Aim of the task – Word for word, give the data again without its pictures.

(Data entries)
-------------------------

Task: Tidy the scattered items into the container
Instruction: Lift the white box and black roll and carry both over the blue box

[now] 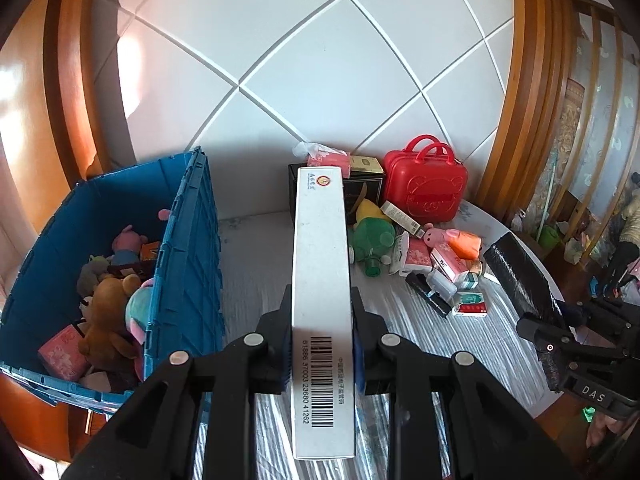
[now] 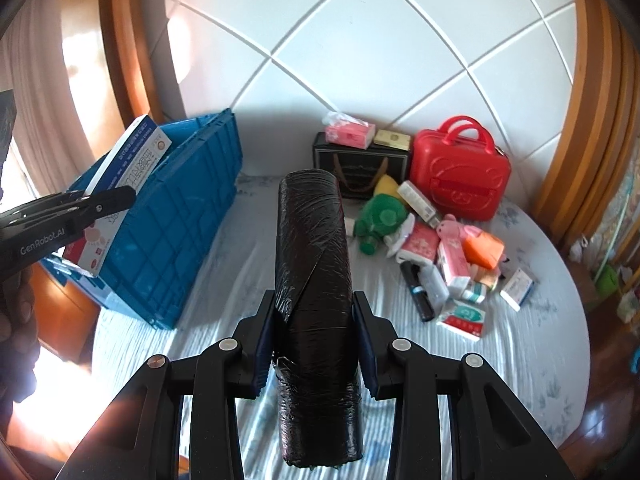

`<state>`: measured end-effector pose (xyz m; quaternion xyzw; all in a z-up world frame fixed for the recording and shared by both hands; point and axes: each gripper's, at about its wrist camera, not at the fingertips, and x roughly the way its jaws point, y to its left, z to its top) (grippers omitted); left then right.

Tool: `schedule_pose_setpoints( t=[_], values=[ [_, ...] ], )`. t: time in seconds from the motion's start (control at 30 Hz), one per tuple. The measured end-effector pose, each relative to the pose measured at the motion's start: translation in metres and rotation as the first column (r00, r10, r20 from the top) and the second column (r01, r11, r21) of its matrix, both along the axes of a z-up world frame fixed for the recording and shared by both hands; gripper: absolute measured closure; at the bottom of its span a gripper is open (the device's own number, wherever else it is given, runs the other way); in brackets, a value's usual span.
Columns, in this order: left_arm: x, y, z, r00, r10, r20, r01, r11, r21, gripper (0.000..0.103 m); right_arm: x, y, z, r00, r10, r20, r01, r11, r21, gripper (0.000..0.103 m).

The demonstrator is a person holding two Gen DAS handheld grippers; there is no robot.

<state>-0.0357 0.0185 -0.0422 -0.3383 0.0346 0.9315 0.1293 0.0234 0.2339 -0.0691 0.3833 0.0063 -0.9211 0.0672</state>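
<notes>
The left gripper is closed on a long white box held edge-up between its pads, barcode end nearest the camera, just right of the blue crate, which already contains plush toys. The right gripper is clamped on a black wrapped roll projecting forward between its fingers above the bed sheet. Remaining scattered items lie ahead and to the right, beside a red case.

Bare bed sheet between blue crate and item pile, red case blocking behind
</notes>
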Motion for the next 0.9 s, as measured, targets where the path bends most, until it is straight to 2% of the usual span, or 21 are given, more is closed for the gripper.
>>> schedule_pose_setpoints(
  t=[0.37, 0.57, 0.9],
  values=[
    [-0.016, -0.069, 0.002, 0.998, 0.055, -0.015, -0.055, 0.998, 0.025, 0.081, -0.011, -0.055, 0.014, 0.999, 0.031, -0.025, -0.031, 0.999, 0.015, 0.068],
    [-0.029, -0.114, 0.009, 0.996, 0.085, -0.036, -0.084, 0.996, 0.016, 0.081, -0.027, -0.087, 0.018, 0.999, 0.035, -0.038, -0.035, 0.999, 0.002, 0.068],
    [-0.058, -0.189, 0.006, 0.991, 0.129, -0.026, -0.129, 0.992, 0.004, 0.081, -0.060, -0.160, 0.021, 0.996, 0.074, -0.051, -0.076, 0.997, -0.033, 0.068]
  ],
)
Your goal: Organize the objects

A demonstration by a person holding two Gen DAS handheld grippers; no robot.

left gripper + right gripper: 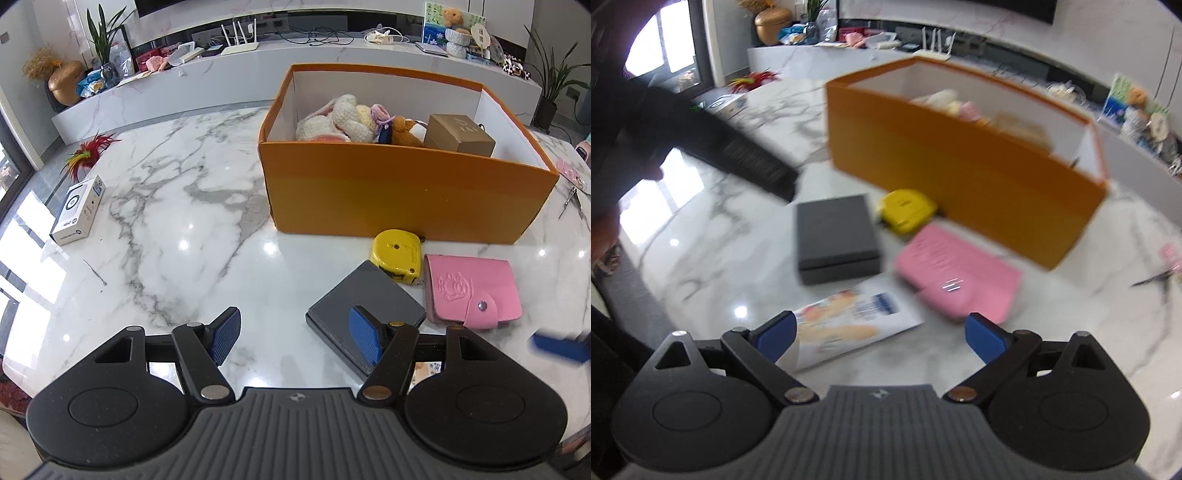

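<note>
Both claws, the left gripper [295, 338] and right gripper [881, 338], are hanging spread wide and gripping nothing. Knitted toys [343, 118] and a tan carton [460, 134] are already sitting inside the far orange box [399, 195]. Near it, a grey case [364, 301], yellow tape measure [397, 254], pink wallet [472, 290], printed packet [849, 323] and, far left, a white carton [77, 210] are waiting on the marble table [177, 229], so I judge the sorting roughly half done.

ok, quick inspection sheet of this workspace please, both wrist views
Surface: white marble table, glossy.
Job's things: orange box open, holding plush toys and gold box; outside it grey case, yellow tape measure, pink wallet, printed packet.
Clutter: white carton, feather item, scissors.
Grippers: left gripper open, empty; right gripper open, empty.
Cables: on back counter, near router.
Surroundings: potted plants.
</note>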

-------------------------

Exercise answer –
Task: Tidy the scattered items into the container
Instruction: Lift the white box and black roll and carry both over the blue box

[now] 
[now] 

`<state>`: measured end-effector pose (xyz m; quaternion xyzw; all in a z-up world frame fixed for the recording and shared by both hands; point and axes: each gripper's, at about its wrist camera, not at the fingertips, and x roughly the way its jaws point, y to its left, z to its top) (grippers omitted); left then right.

Tool: `schedule_pose_setpoints( t=[_], values=[ [_, ...] ], )`. t: time in seconds from the motion's start (control at 30 Hz), one per tuple. The measured end-effector pose, each relative to the pose measured at the motion's start: translation in metres and rotation as the first column (r00, r10, r20 from the top) and the second column (r01, r11, r21) of its matrix, both along the axes of a z-up world frame fixed for the recording and shared by both hands; gripper: absolute measured closure; at the bottom of its span a gripper is open (the device's own number, wherever else it is given, runs the other way); in brackets, a value's usual span.
Columns, in this order: left_arm: x, y, z, r00, r10, r20, r01, r11, r21, gripper (0.000..0.103 m); right_arm: x, y, z, r00, r10, r20, r01, r11, r21, gripper (0.000..0.103 m).

The demonstrator is a person holding two Gen DAS handheld grippers; there is no robot.

<state>-0.0357 0.0185 -0.0422 -0.3383 0.0346 0.9315 0.1293 0.0234 0.2339 -0.0691 0.3833 0.0063 -0.9211 0.0672</state>
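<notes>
The left gripper is closed on a long white box held edge-up between its pads, barcode end nearest the camera, just right of the blue crate, which already contains plush toys. The right gripper is clamped on a black wrapped roll projecting forward between its fingers above the bed sheet. Remaining scattered items lie ahead and to the right, beside a red case.

Bare bed sheet between blue crate and item pile, red case blocking behind
</notes>
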Motion for the next 0.9 s, as measured, targets where the path bends most, until it is straight to 2% of the usual span, or 21 are given, more is closed for the gripper.
>>> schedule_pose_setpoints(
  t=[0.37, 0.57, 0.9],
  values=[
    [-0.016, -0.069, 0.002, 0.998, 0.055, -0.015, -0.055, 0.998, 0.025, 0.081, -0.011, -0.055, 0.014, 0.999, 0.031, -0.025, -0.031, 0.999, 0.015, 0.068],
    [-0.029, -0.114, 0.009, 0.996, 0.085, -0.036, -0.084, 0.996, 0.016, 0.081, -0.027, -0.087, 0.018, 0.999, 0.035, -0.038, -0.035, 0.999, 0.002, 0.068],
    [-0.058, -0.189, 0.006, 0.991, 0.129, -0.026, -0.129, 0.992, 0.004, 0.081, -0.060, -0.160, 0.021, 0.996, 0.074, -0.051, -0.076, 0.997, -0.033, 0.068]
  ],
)
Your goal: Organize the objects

A demonstration by a person holding two Gen DAS handheld grippers; no robot.

left gripper + right gripper: 

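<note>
Both claws, the left gripper [295, 338] and right gripper [881, 338], are hanging spread wide and gripping nothing. Knitted toys [343, 118] and a tan carton [460, 134] are already sitting inside the far orange box [399, 195]. Near it, a grey case [364, 301], yellow tape measure [397, 254], pink wallet [472, 290], printed packet [849, 323] and, far left, a white carton [77, 210] are waiting on the marble table [177, 229], so I judge the sorting roughly half done.

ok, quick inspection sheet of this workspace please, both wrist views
Surface: white marble table, glossy.
Job's things: orange box open, holding plush toys and gold box; outside it grey case, yellow tape measure, pink wallet, printed packet.
Clutter: white carton, feather item, scissors.
Grippers: left gripper open, empty; right gripper open, empty.
Cables: on back counter, near router.
Surroundings: potted plants.
</note>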

Now the exercise is complete.